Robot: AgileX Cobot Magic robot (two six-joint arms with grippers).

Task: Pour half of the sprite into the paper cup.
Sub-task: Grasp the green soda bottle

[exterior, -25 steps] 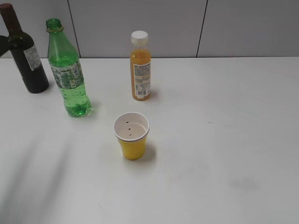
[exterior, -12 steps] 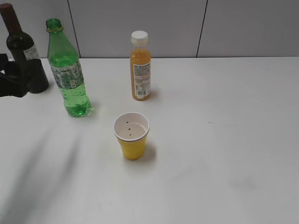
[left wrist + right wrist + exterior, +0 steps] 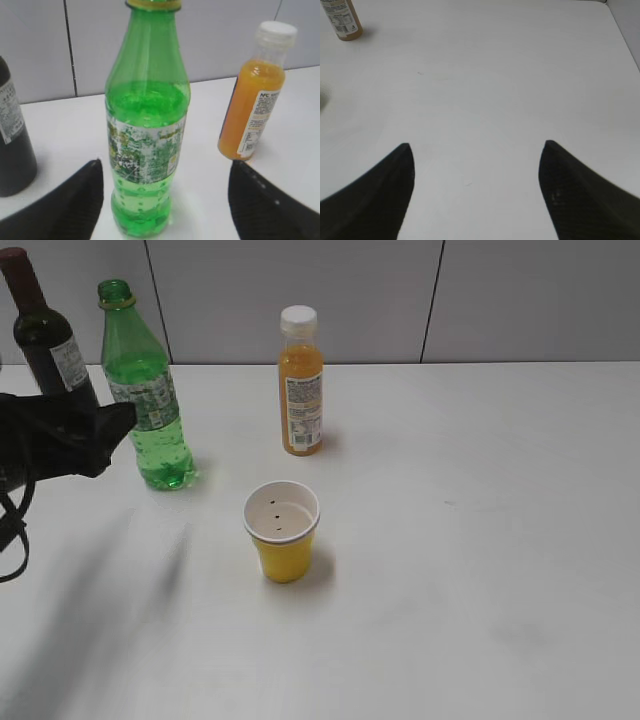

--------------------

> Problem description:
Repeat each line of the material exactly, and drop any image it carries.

> Exercise result:
Robot: AgileX Cobot Magic robot (two six-joint arms with grippers).

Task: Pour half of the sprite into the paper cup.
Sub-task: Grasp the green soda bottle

[exterior, -25 steps] 
[exterior, -12 steps] 
[left wrist + right wrist + exterior, +0 steps] 

The generated output is now complete.